* [Goal of the exercise]:
Output the listing below verbatim, but drop the images.

* [Provided data]:
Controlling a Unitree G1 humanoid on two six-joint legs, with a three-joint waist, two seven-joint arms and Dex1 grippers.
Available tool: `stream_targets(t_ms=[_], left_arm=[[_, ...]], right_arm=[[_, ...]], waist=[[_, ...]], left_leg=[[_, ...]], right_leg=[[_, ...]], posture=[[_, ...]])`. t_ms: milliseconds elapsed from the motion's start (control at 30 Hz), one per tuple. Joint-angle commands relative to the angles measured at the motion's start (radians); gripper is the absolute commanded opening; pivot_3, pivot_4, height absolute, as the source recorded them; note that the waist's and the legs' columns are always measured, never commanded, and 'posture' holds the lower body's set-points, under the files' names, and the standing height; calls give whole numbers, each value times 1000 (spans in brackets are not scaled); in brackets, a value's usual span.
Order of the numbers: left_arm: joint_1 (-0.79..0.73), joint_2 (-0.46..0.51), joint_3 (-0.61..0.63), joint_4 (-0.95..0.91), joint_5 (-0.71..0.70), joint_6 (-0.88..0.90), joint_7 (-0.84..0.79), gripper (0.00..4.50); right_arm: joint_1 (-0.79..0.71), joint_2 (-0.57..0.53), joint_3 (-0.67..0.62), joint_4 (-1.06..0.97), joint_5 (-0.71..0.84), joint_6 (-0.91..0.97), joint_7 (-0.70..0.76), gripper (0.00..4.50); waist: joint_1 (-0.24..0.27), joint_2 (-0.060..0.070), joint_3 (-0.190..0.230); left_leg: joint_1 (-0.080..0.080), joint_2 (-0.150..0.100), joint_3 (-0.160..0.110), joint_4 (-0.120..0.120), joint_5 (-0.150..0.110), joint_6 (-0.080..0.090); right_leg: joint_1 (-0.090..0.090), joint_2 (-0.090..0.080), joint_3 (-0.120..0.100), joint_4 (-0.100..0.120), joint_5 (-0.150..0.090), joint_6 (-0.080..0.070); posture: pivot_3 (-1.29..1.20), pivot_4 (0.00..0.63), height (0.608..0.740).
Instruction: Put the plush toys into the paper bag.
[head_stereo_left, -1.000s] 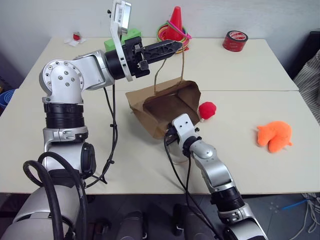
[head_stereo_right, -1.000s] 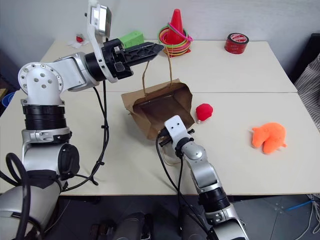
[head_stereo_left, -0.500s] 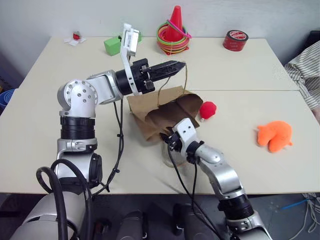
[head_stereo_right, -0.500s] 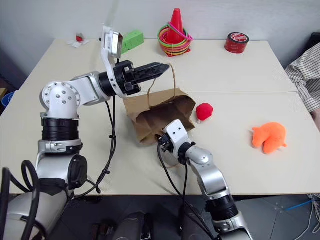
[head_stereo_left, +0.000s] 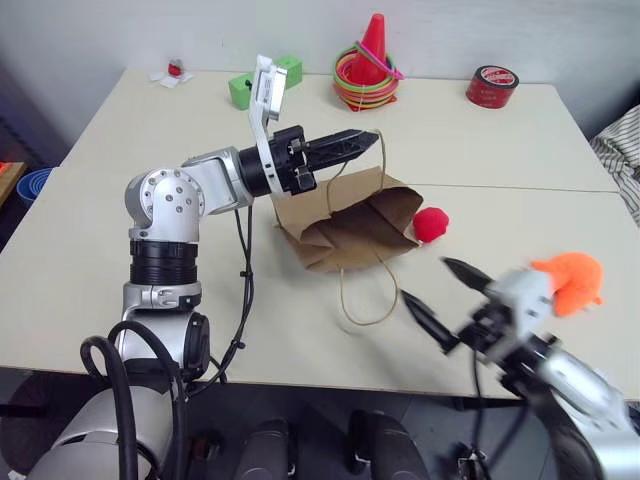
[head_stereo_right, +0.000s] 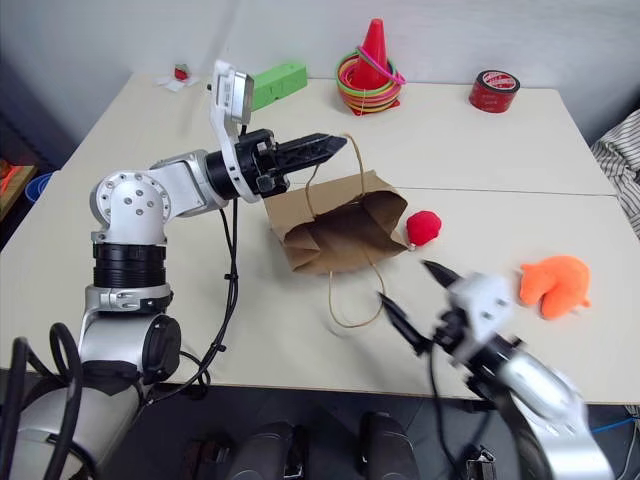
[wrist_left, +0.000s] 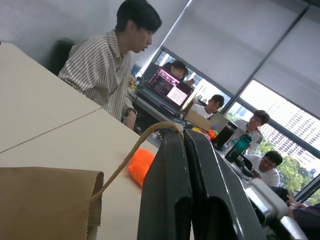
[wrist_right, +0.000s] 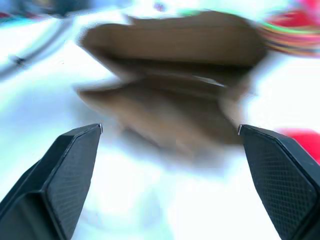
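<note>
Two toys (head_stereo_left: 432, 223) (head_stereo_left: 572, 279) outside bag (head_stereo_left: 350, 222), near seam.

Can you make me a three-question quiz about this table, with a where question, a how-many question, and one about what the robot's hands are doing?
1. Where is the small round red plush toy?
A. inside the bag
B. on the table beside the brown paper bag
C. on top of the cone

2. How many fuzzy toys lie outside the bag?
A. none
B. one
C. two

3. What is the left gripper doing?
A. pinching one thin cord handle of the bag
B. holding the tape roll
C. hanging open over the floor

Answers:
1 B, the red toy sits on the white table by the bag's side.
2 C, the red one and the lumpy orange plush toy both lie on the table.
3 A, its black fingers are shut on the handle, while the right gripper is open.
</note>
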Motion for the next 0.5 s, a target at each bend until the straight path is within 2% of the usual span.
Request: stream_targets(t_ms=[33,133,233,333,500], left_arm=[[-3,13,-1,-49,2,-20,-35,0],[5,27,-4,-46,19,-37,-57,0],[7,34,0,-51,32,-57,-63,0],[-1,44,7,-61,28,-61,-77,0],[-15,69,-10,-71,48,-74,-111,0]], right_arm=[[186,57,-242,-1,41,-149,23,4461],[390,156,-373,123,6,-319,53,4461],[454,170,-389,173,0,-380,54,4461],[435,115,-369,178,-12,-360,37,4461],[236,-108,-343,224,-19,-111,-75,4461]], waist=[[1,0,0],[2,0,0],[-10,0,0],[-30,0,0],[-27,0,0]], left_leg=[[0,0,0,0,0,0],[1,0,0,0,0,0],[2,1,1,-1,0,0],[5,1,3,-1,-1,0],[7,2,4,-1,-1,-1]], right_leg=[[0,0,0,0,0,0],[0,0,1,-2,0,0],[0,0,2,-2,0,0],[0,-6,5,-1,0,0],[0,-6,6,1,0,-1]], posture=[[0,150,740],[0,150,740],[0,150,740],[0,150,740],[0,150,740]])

* [Answer section]:
Controlling a Unitree G1 humanoid on two six-joint legs, with a three-joint waist, two seven-joint arms and Dex1 grippers.
Available tool: `stream_targets(t_ms=[_], left_arm=[[_, ...]], right_arm=[[_, ...]], waist=[[_, ...]], left_leg=[[_, ...]], right_leg=[[_, ...]], posture=[[_, ...]])`. t_ms: milliseconds elapsed from the motion's start (control at 30 Hz), one per tuple. Joint-angle commands relative to the angles measured at the motion's start (radians); gripper is the absolute commanded opening; pivot_3, pivot_4, height absolute, as the source recorded them; note that the waist's and the legs' columns are always measured, never commanded, and 'posture' holds the lower body's set-points, under the files' names, and the standing height; calls give whole numbers, each value times 1000 (spans in brackets are not scaled); in brackets, a value's usual span.
Order of the numbers: left_arm: joint_1 (-0.79..0.73), joint_2 (-0.46..0.51), joint_3 (-0.61..0.63), joint_4 (-0.95..0.91), joint_5 (-0.71..0.70), joint_6 (-0.88..0.90), joint_7 (-0.84..0.79), gripper (0.00..4.50); right_arm: joint_1 (-0.79..0.71), joint_2 (-0.57..0.53), joint_3 (-0.67..0.62), joint_4 (-1.06..0.97), joint_5 (-0.71..0.84), joint_6 (-0.91..0.97), joint_7 (-0.70..0.76), gripper (0.00..4.50); waist: joint_1 (-0.24..0.27), joint_2 (-0.060..0.070), joint_3 (-0.190..0.230); left_leg: joint_1 (-0.080..0.080), joint_2 (-0.150..0.100), joint_3 (-0.160..0.110), joint_4 (-0.120..0.120), joint_5 (-0.150..0.110), joint_6 (-0.080..0.090); right_leg: joint_1 (-0.090..0.090), joint_2 (-0.090..0.080), joint_3 (-0.120..0.100), joint_4 (-0.100..0.120), joint_5 (-0.150..0.090), joint_6 (-0.080..0.070); posture: pivot_3 (-1.29..1.20), pivot_4 (0.00..0.63), height (0.608..0.740).
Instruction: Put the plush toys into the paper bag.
[head_stereo_left, -1.000s] 
[head_stereo_right, -1.000s] 
[head_stereo_left, -0.500s] 
[head_stereo_right, -0.500s] 
[head_stereo_left, +0.000s] 
[head_stereo_right, +0.000s] 
[wrist_left, +0.000s] 
[wrist_right, +0.000s] 
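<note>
Two toys (head_stereo_left: 432, 223) (head_stereo_left: 572, 279) outside bag (head_stereo_left: 350, 222), near seam.

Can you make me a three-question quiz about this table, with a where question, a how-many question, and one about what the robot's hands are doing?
1. Where is the small round red plush toy?
A. inside the bag
B. on the table beside the brown paper bag
C. on top of the cone

2. How many fuzzy toys lie outside the bag?
A. none
B. one
C. two

3. What is the left gripper doing?
A. pinching one thin cord handle of the bag
B. holding the tape roll
C. hanging open over the floor

Answers:
1 B, the red toy sits on the white table by the bag's side.
2 C, the red one and the lumpy orange plush toy both lie on the table.
3 A, its black fingers are shut on the handle, while the right gripper is open.
</note>
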Motion for the next 0.5 s, a target at each bend until the straight path is within 2% of the usual span.
Request: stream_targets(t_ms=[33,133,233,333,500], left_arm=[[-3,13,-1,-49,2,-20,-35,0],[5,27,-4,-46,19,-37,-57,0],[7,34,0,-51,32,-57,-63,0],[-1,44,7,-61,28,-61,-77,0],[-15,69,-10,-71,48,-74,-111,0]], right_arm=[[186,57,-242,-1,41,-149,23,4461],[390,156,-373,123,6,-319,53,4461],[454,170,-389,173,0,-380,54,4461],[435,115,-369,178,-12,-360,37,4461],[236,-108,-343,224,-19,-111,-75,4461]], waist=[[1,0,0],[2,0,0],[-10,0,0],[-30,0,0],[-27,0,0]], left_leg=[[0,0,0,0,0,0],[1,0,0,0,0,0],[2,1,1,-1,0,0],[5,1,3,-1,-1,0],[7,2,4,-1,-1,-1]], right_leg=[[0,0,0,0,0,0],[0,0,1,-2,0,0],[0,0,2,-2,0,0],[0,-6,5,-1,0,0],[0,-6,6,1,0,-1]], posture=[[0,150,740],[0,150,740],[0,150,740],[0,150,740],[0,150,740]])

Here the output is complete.